Alors que les relations entre les juntes au pouvoir dans les pays membres de l’Alliance des États du Sahel (AES) et les puissances occidentales ne cessent de se détériorer, l’ours russe multiplie les initiatives économiques pour renforcer son influence dans la région.
RUSSIE/AES – Après les accords de coopération sécuritaire signés avec les pays membres de l’Alliance des États du Sahel (Mali, Niger et Burkina Faso), qui se sont notamment matérialisés par l’envoi d’instructeurs et de matériel militaire pour aider les forces armées locales à enrayer la poussée des groupes djihadistes, la Russie intensifie sa coopération économique avec cette organisation qui incarne une survivance du fédéralisme ouest-africain datant des époques des empires « Wagadou », « Manden » et « Songhaï ».
La dénonciation des accords de coopération militaire et économique avec les puissances occidentales et la révocation des permis de plusieurs entreprises minières étrangères, dont la compagnie française Orano et la société canadienne GoviEx, au nom d’une politique de réappropriation des ressources naturelles, ont ouvert un boulevard aux entreprises russes.
En terrain conquis, celles-ci multiplient depuis plusieurs mois la signature d’accords et de contrats dans des domaines qui vont des énergies renouvelables à la transformation des produits agricoles et des minerais, en passant par le nucléaire civil et l’aérospatial puis les nouvelles technologies.
Les derniers projets en date ont été annoncés le 28 octobre par la présidence malienne à l’issue d’une audience accordée par le général Assimi Goïta président de la Transition, à une délégation russe conduite par le président du conseil d’administration du groupe russe Yadran, Irek Salikhov.
Ce conglomérat, qui opère notamment dans l’extraction et la transformation de produits pétroliers, la gestion des projets d’infrastructures industrielles et la gestion des déchets, prévoit de construire une raffinerie d’or et une usine de transformation de coton au Mali.
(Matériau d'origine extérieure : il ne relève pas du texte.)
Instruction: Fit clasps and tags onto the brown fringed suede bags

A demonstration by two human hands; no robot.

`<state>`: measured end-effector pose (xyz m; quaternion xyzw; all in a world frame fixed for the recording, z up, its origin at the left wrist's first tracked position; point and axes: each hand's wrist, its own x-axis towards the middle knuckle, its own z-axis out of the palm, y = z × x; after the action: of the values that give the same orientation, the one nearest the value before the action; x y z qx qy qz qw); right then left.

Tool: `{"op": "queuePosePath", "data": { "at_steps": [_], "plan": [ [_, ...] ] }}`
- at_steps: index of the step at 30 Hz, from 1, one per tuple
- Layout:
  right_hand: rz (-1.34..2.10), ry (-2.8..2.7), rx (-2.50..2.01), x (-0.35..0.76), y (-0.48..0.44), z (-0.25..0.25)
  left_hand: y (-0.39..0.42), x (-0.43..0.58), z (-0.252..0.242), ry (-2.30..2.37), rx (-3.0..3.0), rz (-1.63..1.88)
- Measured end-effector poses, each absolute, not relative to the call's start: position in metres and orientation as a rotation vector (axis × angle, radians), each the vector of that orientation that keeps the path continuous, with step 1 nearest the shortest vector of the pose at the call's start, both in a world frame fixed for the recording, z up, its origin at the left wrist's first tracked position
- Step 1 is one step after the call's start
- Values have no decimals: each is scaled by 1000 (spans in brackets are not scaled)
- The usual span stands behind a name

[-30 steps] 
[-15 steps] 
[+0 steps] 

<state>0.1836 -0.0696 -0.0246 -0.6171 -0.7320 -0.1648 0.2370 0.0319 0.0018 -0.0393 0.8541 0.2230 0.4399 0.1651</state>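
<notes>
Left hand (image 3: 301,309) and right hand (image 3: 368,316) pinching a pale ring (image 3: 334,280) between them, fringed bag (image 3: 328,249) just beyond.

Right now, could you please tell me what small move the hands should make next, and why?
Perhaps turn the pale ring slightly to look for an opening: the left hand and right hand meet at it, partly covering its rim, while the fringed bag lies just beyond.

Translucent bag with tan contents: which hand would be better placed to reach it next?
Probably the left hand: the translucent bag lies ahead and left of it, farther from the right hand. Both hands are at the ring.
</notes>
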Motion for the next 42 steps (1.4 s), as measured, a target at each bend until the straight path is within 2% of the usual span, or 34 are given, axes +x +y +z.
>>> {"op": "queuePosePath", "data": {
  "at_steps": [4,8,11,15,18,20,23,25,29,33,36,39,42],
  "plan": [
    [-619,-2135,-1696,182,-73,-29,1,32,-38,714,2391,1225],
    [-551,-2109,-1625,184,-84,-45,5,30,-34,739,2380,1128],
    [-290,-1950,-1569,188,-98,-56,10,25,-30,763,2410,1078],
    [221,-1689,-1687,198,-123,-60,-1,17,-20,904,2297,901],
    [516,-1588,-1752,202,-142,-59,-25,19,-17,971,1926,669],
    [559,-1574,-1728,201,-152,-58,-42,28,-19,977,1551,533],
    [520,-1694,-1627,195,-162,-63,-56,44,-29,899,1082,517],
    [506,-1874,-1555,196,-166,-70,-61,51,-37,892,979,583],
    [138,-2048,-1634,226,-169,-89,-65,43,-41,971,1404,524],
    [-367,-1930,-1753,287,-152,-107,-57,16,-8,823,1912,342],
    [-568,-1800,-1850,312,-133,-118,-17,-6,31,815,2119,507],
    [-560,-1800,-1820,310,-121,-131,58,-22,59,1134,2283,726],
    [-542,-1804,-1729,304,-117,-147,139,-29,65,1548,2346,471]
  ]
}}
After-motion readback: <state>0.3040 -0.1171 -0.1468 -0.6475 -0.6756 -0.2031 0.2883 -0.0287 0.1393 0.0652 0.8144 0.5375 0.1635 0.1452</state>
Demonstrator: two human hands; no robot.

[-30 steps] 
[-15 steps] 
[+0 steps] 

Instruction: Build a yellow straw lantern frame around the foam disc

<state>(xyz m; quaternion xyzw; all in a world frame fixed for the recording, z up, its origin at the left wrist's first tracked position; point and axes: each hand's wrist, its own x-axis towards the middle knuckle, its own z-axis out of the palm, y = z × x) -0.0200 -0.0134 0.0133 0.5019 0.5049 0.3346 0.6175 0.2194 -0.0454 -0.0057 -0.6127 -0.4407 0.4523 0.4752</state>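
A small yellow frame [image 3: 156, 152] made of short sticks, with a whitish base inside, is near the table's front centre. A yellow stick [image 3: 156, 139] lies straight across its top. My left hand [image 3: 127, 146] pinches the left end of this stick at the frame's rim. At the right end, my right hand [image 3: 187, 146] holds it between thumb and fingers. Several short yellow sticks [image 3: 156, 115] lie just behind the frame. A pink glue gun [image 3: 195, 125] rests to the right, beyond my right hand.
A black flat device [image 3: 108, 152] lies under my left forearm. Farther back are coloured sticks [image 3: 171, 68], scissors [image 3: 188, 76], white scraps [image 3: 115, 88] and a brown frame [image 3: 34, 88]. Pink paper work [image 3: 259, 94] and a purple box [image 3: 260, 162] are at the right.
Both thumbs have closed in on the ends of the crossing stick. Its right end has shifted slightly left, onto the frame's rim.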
« Des accords ont déjà été établis entre le groupe de sociétés Yadran et la République du Mali pour définir les grandes lignes de coopération […] Les projets incluent la construction d’une raffinerie d’or, l’approvisionnement en produits pétroliers, et la création d’une usine de transformation du coton », a déclaré M. Salikhov, indiquant que la signature officielle des accords est prévue prochainement.
Vers une rivalité entre puissances émergentes ?
Fin mai 2024, des entreprises russes ont également entamé la construction d’une centrale solaire d’une capacité de 200 MW, à Sanankoroba, près de Bamako.
Cette installation, qui s’étendra sur 314 hectares, devrait augmenter de 10% la production d’électricité dans le pays.
Des accords de coopération portant sur la construction de centrales nucléaires ont été par ailleurs signés avec le Mali et le Burkina Faso. Le groupe russe Rosatom a aussi conclu des accords de formation dans le domaine du nucléaire civil avec les deux pays.
Au Niger, Rosatom cherche à prendre le contrôle d’actifs d’uranium qui étaient détenus par le français Orano au Niger, selon une information rapportée le 3 juin dernier par Bloomberg, qui cite différentes sources à Moscou et au siège de l’Agence internationale de l’énergie atomique à Vienne en Autriche.
Sur un autre plan, le Mali, le Niger et le Burkina Faso envisagent de développer un satellite de communication commun en collaboration avec l’agence spatiale russe Roscosmos, dans le but d’améliorer les services de télécommunications (téléphonie et Internet haut débit, diffusion radiophonique, communications sécurisées, etc.) dans les zones difficiles d’accès et aux infrastructures non développées.
Dans ce cadre, les trois pays ont signé un protocole d’accord avec Glavkosmos, une filiale de Roscosmos, pour la formation de personnel aux activités spatiales.
Alors que les puissances occidentales ont été mises sur la touche par les militaires au pouvoir, l’extension de l’influence russe dans l’AES risque cependant de placer Moscou dans une situation de compétition avec d’autres puissances émergentes telles que la Chine et la Turquie qui lorgnent notamment les ressources minières et les contrats de construction d’infrastructures dans la région.
Pékin a par exemple signé en septembre dernier, des accords avec les autorités maliennes dans les domaines de déploiement des infrastructures numériques, de l’énergie solaire et de l’armement, alors qu’Ankara a conclu les accords d’exploration de minerais avec le Niger tout en renforçant ses liens avec le Burkina Faso dans le domaine de la défense.